Directions for this task:
Take from the records below each line that holds "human".
————
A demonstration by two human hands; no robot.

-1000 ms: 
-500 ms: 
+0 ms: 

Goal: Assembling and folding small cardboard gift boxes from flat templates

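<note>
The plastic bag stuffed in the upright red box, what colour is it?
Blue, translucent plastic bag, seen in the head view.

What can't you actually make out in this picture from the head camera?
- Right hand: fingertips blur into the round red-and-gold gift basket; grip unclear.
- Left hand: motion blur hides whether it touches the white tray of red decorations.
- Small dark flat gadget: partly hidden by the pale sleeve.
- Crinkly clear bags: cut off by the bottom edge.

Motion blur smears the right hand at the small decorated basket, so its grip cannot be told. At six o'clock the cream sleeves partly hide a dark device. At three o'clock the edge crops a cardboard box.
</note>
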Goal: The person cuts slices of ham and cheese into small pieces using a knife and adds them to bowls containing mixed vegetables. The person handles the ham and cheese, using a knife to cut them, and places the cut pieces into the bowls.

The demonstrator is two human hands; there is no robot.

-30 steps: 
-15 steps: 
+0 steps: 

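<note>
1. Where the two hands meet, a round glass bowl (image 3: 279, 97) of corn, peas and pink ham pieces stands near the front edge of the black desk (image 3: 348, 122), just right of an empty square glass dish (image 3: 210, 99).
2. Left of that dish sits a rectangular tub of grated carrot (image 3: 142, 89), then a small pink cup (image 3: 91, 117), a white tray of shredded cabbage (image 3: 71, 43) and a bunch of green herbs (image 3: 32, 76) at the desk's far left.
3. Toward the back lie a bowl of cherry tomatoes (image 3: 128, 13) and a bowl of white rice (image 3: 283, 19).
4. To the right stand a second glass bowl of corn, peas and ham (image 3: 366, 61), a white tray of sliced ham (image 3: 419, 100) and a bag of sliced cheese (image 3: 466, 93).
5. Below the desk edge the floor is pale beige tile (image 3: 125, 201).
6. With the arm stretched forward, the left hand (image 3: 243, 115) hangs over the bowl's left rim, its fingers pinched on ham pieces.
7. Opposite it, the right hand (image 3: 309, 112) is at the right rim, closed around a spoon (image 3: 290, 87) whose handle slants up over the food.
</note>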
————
Expected answer:
A demonstration by two human hands; no robot.
The demonstrator is two human hands; there is no robot.

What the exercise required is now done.